// writeup
Practical Binary Analysis — Ch. 1: Anatomy of a Binary
Notes on Chapter 1 of Practical Binary Analysis by Dennis Andriesse, plus my solutions to the exercises.
# ── preprocessing ────────────────────────────────────────────────
gcc -E -P <file> # -E stop after cpp
# -P omit line markers (# directives)
# ── compilation ──────────────────────────────────────────────────
gcc -S -masm=intel <file> # -S emit .s, stop before assembly
# -masm=intel Intel syntax (≠ AT&T default)
# ── assembly ─────────────────────────────────────────────────────
gcc -c <file> # compile + assemble → relocatable .o, no link
# ── full pipeline ────────────────────────────────────────────────
gcc <file> -o binary # dynamically linked executable (default)

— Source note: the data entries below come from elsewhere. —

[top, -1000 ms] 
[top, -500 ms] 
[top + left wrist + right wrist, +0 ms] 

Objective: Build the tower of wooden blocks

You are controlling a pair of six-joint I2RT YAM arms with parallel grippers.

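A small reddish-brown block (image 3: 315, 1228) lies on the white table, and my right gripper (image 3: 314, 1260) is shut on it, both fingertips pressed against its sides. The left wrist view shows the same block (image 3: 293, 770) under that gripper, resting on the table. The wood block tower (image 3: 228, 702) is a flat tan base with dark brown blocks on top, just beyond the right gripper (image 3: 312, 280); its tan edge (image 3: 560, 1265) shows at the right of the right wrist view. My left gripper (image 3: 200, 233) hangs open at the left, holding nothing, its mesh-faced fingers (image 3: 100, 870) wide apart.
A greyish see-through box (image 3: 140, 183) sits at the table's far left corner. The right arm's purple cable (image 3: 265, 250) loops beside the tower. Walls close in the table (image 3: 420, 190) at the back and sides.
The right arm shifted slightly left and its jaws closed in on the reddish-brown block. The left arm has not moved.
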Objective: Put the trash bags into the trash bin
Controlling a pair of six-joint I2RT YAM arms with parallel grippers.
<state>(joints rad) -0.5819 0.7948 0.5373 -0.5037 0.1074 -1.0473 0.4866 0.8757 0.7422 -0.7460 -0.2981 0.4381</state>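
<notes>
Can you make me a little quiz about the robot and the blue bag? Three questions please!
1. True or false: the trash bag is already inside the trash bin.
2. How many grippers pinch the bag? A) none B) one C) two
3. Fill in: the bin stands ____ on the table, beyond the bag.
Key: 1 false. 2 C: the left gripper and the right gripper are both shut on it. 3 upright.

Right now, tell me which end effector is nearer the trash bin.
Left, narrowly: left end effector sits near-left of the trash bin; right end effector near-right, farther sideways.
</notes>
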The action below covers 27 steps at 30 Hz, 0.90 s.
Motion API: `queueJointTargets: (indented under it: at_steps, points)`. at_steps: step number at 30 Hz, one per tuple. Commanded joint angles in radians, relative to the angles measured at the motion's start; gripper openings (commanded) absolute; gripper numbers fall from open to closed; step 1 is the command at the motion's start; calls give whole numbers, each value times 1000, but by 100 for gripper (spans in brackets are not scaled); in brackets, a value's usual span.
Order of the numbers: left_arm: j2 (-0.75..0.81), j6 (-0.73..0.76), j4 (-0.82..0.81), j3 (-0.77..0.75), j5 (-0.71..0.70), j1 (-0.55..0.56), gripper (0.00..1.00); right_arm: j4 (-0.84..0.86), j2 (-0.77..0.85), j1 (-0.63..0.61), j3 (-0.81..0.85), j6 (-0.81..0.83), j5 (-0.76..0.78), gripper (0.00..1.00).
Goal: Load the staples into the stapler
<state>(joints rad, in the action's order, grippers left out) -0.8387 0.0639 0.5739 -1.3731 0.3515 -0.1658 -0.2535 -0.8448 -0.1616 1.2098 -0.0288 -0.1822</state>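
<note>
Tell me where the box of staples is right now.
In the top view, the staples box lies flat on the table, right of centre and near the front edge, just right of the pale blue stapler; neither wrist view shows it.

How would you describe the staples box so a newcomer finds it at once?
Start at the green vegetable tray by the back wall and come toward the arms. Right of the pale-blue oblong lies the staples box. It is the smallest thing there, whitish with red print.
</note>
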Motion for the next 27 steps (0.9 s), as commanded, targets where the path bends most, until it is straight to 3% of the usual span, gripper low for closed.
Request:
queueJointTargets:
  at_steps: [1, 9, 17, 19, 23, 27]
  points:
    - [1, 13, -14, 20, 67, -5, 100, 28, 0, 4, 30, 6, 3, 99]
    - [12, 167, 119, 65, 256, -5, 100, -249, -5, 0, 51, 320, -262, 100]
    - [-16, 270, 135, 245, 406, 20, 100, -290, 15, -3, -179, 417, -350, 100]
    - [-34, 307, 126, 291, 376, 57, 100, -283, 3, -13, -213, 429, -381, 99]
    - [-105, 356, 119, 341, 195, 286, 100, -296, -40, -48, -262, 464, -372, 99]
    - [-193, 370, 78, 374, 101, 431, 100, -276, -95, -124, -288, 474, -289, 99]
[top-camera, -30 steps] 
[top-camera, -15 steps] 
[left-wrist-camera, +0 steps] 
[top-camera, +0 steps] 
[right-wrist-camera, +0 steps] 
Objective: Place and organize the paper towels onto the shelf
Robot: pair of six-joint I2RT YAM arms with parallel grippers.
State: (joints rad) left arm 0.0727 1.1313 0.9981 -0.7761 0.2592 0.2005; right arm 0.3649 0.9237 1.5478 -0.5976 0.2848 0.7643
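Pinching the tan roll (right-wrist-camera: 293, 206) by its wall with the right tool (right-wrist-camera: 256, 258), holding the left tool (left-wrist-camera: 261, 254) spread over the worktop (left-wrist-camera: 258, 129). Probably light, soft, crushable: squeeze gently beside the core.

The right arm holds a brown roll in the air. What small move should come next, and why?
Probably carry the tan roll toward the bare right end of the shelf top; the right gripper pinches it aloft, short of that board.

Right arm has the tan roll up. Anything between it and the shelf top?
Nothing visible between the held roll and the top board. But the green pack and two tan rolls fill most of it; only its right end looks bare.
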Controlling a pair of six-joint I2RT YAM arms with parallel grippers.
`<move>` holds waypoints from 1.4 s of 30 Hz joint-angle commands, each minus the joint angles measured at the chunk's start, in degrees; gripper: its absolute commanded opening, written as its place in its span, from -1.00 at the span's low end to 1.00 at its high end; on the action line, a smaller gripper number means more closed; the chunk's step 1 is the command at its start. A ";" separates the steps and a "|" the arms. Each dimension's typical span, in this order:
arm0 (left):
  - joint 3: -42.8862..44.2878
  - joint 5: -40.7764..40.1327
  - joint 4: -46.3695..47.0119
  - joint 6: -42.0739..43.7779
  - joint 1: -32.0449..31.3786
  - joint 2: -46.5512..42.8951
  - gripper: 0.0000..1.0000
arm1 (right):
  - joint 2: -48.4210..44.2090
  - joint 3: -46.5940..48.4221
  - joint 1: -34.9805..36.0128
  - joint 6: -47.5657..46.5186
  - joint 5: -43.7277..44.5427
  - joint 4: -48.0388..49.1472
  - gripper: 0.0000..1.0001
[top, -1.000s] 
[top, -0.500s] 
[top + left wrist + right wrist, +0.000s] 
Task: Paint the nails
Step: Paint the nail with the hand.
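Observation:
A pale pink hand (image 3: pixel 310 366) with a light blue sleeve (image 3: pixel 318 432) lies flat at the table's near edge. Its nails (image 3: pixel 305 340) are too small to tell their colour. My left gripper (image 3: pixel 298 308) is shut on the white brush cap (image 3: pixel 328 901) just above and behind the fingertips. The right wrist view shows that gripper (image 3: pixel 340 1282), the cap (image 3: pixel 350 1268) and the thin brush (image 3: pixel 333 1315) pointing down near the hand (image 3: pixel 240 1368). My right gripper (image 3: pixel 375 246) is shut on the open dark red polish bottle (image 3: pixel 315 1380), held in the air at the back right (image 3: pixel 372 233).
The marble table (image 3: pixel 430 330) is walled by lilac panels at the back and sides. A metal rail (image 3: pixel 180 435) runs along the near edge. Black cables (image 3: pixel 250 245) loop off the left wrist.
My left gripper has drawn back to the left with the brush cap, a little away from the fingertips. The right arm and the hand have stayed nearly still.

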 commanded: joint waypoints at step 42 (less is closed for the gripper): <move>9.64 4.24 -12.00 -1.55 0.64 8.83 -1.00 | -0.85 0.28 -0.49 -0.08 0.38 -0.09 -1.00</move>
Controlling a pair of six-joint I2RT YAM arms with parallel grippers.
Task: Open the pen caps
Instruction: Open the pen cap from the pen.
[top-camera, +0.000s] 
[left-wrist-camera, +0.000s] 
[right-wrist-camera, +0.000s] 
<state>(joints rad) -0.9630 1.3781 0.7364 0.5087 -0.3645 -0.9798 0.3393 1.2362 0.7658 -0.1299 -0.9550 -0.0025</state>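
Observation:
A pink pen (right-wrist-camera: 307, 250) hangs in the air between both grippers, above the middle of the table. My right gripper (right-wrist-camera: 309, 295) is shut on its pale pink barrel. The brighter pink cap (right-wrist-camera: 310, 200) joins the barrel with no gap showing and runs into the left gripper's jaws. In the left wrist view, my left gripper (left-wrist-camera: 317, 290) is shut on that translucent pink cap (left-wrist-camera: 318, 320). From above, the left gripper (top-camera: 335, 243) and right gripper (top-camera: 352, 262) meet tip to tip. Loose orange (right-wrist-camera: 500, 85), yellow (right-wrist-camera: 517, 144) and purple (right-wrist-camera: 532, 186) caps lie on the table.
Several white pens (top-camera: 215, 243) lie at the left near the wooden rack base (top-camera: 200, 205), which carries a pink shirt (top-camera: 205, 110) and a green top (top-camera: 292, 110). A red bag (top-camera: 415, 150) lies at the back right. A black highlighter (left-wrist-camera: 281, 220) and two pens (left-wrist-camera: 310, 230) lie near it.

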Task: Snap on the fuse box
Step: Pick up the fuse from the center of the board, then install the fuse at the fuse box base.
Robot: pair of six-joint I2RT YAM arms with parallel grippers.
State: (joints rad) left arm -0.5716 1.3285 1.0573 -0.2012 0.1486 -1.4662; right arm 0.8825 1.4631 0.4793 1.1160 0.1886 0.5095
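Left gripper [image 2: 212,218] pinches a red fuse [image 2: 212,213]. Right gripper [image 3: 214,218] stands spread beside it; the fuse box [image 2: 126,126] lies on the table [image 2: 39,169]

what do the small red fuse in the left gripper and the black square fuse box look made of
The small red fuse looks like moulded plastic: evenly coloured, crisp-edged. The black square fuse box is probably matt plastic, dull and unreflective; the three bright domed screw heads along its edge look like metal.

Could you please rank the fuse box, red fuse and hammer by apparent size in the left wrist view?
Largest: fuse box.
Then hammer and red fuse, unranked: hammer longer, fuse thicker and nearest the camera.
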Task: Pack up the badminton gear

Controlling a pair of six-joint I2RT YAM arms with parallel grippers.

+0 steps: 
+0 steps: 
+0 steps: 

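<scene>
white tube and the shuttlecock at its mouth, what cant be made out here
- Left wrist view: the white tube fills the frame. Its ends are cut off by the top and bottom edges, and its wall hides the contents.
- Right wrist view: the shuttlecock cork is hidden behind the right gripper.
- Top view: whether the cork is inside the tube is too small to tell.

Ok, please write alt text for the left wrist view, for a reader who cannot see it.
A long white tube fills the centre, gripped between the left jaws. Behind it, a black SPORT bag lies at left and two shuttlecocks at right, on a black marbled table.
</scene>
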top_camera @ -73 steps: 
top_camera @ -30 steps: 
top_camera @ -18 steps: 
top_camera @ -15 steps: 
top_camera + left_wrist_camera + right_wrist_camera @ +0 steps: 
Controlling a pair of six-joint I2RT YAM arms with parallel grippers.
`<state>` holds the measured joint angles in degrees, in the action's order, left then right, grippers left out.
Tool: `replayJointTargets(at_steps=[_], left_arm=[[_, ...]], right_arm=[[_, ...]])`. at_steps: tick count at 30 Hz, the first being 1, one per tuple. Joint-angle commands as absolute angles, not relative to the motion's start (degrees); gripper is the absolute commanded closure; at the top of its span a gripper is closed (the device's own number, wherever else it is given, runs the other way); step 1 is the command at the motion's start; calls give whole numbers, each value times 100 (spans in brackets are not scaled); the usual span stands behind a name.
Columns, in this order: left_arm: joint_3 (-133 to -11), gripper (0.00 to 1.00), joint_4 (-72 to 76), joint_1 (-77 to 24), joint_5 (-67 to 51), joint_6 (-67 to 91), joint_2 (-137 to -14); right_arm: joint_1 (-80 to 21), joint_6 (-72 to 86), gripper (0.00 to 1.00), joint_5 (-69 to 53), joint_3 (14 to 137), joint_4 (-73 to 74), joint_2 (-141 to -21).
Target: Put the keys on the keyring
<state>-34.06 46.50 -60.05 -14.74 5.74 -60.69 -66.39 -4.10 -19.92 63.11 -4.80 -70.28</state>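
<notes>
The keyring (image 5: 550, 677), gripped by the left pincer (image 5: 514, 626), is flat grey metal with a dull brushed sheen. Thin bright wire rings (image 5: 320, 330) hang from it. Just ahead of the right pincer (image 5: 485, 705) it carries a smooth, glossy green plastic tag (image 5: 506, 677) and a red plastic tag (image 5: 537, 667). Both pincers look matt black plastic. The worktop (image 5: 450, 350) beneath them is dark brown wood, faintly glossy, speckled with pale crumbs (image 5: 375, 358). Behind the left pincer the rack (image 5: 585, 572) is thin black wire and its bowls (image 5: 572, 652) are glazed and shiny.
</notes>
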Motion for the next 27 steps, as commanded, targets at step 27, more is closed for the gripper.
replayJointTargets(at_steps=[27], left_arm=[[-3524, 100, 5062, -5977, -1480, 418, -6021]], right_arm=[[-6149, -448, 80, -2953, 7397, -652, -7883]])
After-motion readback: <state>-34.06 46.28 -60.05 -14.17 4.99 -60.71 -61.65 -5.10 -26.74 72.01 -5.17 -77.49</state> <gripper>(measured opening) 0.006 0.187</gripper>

gcc <file> -o binary -static # statically linked, all deps embedded file <file> # ELF type + arch: relocatable / executable / shared object
readelf --syms <file> # symbol table (long form of -s)
readelf -r <file> # relocation entries: what the linker must patch and how
objdump -M intel -d <file> # disassemble (Intel syntax)
objdump -sj .rodata <file> # hex+ascii dump of .rodata section
strip --strip-all <file> # remove .symtab/.strtab (runtime keeps .dynsym) Pipeline overview
Preprocessing
cpp expands #include, #define, and conditionals into a single translation unit of pure C — no directives remain in the output. Token pasting (##), stringification (#), and predefined macros (__FILE__, __LINE__, __COUNTER__) are resolved here, before any type-checking or code generation occurs.
Compilation
GCC lowers the translation unit through its internal IR (GIMPLE → RTL) to architecture-specific assembly. The optimization level is the critical variable for reverse engineering: -O0 emits a nearly 1:1 mapping to the C source — every variable on the stack, every expression a separate instruction. From -O2 up, the compiler inlines aggressively, eliminates dead branches, unrolls loops, and can merge or reorder functions entirely, breaking the structural correspondence you’d expect. Symbolic labels are still present in the .s output regardless of level.
Assembly
as translates mnemonics to opcodes and produces a relocatable ELF object (.o). External references have no resolved address yet — recorded as relocation entries in .rela.text (RELA on x86-64: offset + type + symbol + addend), pointing the linker at every site that needs patching. file reports the output as ELF 64-bit LSB relocatable; a shared library built with -fPIC -shared comes out as shared object — position-independent, no fixed load address.
Key sections in a .o:
.text— executable code.data— initialized globals; present in file, mapped RW.bss— zero-initialized globals; no file space, kernel zero-fills on load.rodata— string literals and const arrays; mapped RO, inspect withobjdump -sj .rodata.symtab/.strtab— full symbol table; stripped in release builds.dynsym— export/import table for the dynamic linker; survivesstrip --strip-all
Linking
ld (invoked by gcc) consumes all .o files and library inputs, resolves every relocation entry, assigns final virtual addresses, and emits the executable ELF.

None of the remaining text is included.